A relationship between patient experience and readmissions has been explored at the hospital level. Studies have mostly found that higher patient experience scores are associated with lower 30-day readmission rates. In a study of the relationship between 30-day risk-standardized readmission rates for three medical conditions (acute myocardial infarction, heart failure, and pneumonia) and patient experience, the authors noted that higher experience scores for overall care and discharge planning were associated with lower readmission rates for these conditions. They also concluded that patient experience scores were more predictive of 30-day readmission than clinical performance measures. Additionally, the authors predicted that if a hospital increased its total experience scores from the 25th percentile to the 75th percentile, there would be an associated decrease in readmissions by at least 2.3% for each of these conditions.3 Practice management companies and the media have cited this finding to conclude that higher patient experience drives clinical outcomes such as 30-day readmission and that patients are often the best judges of the quality of care delivered.4,5

Other hospital-level studies have found that high 30-day readmission rates are associated with lower overall experience scores in a mixed surgical patient population; worse reports of pain control and overall care in the colorectal surgery population; lower experience scores with discharge preparedness in vascular surgery patients; and lower experience scores with physician communication, nurse communication, and discharge preparedness.6-9 A patient-level study noted higher readmissions are associated with worse experience with physician and nursing communication along with a paradoxically better experience with discharge information.10

Because these studies used an observational design, they demonstrated associations rather than causality.
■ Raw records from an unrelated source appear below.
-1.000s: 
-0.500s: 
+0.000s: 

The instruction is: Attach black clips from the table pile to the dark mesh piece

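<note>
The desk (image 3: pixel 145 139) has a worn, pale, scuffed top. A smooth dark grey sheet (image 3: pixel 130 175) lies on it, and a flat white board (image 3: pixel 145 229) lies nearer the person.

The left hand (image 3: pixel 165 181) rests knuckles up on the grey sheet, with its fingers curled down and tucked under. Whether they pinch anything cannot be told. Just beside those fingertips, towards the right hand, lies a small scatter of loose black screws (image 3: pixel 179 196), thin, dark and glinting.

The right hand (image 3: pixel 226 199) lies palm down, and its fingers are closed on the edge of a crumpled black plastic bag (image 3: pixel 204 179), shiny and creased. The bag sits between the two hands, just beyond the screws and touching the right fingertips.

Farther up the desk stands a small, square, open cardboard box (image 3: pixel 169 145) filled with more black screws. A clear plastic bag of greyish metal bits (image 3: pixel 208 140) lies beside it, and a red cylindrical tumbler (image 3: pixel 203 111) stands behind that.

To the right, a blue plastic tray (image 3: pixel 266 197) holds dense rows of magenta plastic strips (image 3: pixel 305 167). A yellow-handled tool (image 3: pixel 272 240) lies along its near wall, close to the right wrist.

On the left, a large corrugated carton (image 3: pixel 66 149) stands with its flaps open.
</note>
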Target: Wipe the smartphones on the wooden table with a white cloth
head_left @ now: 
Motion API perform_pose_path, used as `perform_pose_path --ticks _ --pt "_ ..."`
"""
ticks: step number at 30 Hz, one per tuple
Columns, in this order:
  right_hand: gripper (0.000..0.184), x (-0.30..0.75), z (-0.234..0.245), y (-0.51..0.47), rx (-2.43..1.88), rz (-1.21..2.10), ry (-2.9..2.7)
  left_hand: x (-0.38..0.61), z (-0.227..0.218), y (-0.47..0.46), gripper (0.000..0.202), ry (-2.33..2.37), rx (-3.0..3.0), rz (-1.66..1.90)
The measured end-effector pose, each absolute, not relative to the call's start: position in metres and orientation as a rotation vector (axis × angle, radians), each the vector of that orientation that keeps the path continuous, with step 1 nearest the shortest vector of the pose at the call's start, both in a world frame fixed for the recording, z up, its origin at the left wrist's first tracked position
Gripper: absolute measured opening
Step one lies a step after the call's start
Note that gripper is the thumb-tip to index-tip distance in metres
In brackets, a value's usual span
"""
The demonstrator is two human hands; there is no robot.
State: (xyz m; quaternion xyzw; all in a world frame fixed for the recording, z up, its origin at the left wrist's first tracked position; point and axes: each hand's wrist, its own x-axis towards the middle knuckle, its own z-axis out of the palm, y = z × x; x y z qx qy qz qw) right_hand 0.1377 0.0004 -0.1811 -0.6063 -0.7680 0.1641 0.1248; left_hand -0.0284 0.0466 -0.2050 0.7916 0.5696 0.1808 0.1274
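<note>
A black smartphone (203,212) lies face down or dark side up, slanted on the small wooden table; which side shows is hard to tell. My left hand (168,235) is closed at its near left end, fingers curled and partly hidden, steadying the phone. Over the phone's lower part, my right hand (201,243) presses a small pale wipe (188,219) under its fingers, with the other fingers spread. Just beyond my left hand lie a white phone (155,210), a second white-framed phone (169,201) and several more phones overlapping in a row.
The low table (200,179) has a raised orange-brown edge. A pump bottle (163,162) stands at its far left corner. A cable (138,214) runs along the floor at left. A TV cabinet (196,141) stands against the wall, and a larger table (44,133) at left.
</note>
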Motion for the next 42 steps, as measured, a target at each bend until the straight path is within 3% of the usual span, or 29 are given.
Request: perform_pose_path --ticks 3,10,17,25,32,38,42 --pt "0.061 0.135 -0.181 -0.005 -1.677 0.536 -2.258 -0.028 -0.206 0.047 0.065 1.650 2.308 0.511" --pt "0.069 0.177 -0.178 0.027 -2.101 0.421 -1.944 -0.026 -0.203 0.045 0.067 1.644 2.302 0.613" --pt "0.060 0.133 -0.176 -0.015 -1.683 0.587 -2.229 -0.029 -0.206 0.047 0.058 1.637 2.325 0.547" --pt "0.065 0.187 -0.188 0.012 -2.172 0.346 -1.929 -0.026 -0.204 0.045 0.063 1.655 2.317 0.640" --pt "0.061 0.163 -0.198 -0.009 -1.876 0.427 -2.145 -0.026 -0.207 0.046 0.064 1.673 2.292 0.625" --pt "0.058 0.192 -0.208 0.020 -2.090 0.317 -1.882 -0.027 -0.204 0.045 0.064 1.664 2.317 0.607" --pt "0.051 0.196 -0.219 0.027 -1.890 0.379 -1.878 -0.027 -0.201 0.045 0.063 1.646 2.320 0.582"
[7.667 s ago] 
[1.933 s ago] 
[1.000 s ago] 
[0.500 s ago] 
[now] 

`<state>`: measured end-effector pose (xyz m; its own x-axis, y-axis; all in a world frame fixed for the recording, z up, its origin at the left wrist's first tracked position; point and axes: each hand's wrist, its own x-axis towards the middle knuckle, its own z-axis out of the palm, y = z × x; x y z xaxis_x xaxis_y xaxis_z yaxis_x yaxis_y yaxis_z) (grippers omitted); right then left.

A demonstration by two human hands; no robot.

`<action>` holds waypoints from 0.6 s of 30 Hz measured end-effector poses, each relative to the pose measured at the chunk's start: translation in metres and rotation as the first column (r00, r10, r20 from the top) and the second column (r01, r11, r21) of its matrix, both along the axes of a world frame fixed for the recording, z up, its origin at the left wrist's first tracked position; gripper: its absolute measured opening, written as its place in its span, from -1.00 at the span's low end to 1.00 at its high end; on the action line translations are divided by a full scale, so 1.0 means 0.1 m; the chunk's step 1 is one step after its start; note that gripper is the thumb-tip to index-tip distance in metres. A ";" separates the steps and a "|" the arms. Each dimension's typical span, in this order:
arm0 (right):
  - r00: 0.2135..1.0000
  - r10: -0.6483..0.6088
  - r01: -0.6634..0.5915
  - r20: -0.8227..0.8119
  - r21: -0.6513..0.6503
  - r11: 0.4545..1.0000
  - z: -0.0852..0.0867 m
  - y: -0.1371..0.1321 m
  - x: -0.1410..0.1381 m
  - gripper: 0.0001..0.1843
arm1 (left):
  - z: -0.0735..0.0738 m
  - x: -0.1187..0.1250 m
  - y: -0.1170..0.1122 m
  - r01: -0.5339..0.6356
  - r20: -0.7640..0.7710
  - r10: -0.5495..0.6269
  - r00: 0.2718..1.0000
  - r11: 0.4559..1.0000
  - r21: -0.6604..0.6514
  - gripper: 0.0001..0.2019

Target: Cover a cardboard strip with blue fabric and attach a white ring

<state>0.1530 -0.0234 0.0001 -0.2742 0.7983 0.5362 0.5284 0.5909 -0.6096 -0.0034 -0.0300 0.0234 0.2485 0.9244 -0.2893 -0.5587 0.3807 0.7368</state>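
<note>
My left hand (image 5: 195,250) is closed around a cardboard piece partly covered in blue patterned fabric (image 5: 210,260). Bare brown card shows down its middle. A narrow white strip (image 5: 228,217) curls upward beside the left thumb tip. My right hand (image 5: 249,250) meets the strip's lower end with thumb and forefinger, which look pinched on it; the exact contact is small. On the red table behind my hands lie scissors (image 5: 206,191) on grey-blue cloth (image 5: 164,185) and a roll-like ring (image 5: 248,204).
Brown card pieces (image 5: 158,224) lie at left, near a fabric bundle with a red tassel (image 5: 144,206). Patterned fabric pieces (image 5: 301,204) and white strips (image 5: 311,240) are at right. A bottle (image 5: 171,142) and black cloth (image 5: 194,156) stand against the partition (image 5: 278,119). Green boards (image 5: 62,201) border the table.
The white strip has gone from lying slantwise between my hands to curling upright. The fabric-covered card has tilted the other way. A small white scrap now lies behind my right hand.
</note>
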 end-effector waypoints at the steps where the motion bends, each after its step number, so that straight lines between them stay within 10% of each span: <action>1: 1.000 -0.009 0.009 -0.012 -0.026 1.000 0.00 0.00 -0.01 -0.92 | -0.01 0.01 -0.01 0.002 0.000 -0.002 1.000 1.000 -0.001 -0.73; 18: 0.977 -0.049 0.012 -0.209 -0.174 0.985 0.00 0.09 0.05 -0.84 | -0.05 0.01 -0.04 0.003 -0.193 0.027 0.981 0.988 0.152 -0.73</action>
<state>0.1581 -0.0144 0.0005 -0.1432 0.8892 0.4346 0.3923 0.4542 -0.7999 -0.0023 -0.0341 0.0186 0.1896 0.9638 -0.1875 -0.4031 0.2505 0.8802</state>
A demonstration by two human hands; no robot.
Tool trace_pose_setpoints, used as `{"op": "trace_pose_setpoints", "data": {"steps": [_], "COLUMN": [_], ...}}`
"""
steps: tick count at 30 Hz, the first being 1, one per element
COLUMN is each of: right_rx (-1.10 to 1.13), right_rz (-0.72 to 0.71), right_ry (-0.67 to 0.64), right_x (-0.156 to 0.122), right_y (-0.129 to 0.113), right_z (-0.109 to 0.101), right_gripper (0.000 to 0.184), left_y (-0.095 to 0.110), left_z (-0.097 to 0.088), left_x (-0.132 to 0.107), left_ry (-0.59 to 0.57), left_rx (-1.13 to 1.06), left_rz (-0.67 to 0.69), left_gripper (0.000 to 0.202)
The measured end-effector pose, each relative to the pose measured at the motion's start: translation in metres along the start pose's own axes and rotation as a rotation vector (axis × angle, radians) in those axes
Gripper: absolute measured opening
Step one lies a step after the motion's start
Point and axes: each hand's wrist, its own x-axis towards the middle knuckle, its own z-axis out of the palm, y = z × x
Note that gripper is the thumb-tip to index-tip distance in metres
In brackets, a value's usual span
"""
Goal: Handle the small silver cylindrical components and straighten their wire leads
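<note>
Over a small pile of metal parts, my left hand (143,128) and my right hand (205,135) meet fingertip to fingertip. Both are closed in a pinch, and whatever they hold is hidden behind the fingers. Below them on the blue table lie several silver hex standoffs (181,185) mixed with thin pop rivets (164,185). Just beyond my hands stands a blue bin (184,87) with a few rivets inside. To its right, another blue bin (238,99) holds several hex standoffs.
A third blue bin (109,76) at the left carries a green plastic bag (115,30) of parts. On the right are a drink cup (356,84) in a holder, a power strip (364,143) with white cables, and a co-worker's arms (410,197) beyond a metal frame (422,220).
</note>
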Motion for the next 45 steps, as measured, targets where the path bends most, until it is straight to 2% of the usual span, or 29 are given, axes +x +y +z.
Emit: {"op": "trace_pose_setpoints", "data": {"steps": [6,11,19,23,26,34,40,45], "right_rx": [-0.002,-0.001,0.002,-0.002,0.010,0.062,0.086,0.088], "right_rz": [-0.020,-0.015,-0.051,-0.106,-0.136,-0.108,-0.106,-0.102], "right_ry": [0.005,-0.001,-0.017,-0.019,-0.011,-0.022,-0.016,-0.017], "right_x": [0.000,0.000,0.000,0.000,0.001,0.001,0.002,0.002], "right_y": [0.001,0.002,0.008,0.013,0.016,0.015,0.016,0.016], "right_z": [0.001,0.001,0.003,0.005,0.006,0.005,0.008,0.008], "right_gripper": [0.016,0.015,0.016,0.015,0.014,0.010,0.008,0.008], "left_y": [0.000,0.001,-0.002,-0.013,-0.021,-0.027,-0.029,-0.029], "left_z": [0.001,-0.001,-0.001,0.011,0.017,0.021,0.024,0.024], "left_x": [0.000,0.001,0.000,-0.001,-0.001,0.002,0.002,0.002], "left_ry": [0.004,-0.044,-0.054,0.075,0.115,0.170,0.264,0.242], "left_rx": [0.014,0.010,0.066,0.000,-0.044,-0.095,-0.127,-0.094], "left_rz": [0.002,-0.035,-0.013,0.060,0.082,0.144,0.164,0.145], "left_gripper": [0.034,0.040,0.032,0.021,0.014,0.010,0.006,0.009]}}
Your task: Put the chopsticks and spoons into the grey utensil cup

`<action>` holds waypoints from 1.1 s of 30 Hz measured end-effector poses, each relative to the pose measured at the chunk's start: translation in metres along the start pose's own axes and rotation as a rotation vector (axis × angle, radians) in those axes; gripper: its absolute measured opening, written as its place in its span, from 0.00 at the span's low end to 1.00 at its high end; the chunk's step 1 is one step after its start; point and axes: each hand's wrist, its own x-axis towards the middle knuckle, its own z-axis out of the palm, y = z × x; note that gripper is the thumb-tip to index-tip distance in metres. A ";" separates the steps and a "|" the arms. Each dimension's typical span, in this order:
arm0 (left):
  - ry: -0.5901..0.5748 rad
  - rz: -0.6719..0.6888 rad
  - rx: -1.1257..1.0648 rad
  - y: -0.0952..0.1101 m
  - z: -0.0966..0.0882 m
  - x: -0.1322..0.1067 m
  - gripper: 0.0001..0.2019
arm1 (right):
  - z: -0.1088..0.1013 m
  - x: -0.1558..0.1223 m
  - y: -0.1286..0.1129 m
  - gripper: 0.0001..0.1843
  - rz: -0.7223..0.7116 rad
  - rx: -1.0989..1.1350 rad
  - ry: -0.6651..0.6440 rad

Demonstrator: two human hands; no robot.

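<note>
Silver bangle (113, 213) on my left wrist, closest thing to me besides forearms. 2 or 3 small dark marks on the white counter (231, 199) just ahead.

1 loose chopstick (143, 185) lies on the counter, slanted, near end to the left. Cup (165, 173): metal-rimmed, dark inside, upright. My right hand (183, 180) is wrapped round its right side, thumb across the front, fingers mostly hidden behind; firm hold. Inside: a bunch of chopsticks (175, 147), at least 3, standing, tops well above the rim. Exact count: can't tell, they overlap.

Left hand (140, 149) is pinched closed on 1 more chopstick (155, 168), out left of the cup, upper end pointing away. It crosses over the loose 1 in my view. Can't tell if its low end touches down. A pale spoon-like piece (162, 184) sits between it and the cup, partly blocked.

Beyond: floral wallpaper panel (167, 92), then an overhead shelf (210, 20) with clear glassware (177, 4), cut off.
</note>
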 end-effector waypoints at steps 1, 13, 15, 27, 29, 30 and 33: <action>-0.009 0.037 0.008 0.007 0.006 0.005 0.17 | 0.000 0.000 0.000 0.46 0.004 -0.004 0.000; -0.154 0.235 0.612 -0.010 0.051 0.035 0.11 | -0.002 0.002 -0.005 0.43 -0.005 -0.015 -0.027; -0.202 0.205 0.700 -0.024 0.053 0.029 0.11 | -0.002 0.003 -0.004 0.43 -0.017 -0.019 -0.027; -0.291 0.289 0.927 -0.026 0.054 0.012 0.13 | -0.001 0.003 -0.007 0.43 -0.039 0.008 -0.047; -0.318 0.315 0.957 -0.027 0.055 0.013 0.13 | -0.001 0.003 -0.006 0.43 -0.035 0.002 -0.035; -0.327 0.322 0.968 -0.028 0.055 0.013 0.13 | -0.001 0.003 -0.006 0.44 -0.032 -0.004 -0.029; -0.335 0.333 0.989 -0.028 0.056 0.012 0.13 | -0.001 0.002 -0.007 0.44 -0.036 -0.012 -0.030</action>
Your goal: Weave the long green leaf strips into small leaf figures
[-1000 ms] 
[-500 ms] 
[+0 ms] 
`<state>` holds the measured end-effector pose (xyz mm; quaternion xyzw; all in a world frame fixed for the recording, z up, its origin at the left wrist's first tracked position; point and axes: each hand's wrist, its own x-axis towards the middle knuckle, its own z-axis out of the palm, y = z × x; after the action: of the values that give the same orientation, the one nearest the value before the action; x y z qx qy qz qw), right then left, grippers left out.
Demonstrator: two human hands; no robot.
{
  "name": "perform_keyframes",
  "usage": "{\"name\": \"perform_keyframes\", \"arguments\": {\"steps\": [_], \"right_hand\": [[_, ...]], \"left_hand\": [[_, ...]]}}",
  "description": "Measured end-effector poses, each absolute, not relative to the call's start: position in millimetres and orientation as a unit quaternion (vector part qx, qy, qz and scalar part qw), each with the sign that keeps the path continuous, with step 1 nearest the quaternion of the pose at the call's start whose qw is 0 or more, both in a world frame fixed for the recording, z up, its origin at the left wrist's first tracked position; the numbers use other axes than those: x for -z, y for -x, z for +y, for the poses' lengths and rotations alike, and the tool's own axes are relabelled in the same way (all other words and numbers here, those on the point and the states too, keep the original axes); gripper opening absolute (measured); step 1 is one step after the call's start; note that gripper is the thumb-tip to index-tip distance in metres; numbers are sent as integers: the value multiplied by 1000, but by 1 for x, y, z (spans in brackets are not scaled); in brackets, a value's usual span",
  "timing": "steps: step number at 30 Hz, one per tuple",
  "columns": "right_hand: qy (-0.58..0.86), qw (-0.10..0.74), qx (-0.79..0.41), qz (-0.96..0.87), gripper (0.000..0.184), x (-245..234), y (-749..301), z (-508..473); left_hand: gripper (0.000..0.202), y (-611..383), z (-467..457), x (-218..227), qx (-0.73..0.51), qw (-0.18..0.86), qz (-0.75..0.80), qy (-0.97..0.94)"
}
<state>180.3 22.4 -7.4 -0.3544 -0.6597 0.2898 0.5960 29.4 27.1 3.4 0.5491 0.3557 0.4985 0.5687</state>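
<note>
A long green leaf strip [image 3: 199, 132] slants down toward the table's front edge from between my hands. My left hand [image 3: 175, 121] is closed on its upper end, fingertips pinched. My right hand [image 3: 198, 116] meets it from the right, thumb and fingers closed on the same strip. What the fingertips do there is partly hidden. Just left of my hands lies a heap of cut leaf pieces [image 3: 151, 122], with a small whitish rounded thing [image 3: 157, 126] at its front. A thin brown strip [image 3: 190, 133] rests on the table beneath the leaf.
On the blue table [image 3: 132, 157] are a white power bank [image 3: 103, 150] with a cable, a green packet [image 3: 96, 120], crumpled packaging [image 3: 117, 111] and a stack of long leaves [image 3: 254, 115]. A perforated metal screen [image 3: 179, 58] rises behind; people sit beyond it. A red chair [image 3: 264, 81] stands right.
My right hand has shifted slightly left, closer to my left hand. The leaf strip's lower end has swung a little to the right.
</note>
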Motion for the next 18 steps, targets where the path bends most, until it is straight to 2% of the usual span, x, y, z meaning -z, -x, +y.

An alternative hypothesis is that readmitted patients complete their patient experience survey after readmission and the low experience is the result, rather than the cause, of their readmission. For patients who are readmitted, it is unclear whether there is an opportunity to complete the survey prior to readmission and whether being readmitted may impact patient perception of quality of care. Using patient-level data, we sought to assess HCAHPS patient-experience responses linked to the index admission of the patients who were readmitted in 30 days and compare it with those patients who were not readmitted during this time period. We paid particular attention to when the surveys were returned.

 

 

METHODS

Study Design

We conducted a retrospective analysis of prospectively collected 10-year HCAHPS and Press Ganey patient survey data for a single tertiary care academic hospital.

Participants

All adult patients discharged from the hospital and who responded to the routinely sent patient-experience survey were included. Surveys were sent to a random sample of 50% of the discharged patients.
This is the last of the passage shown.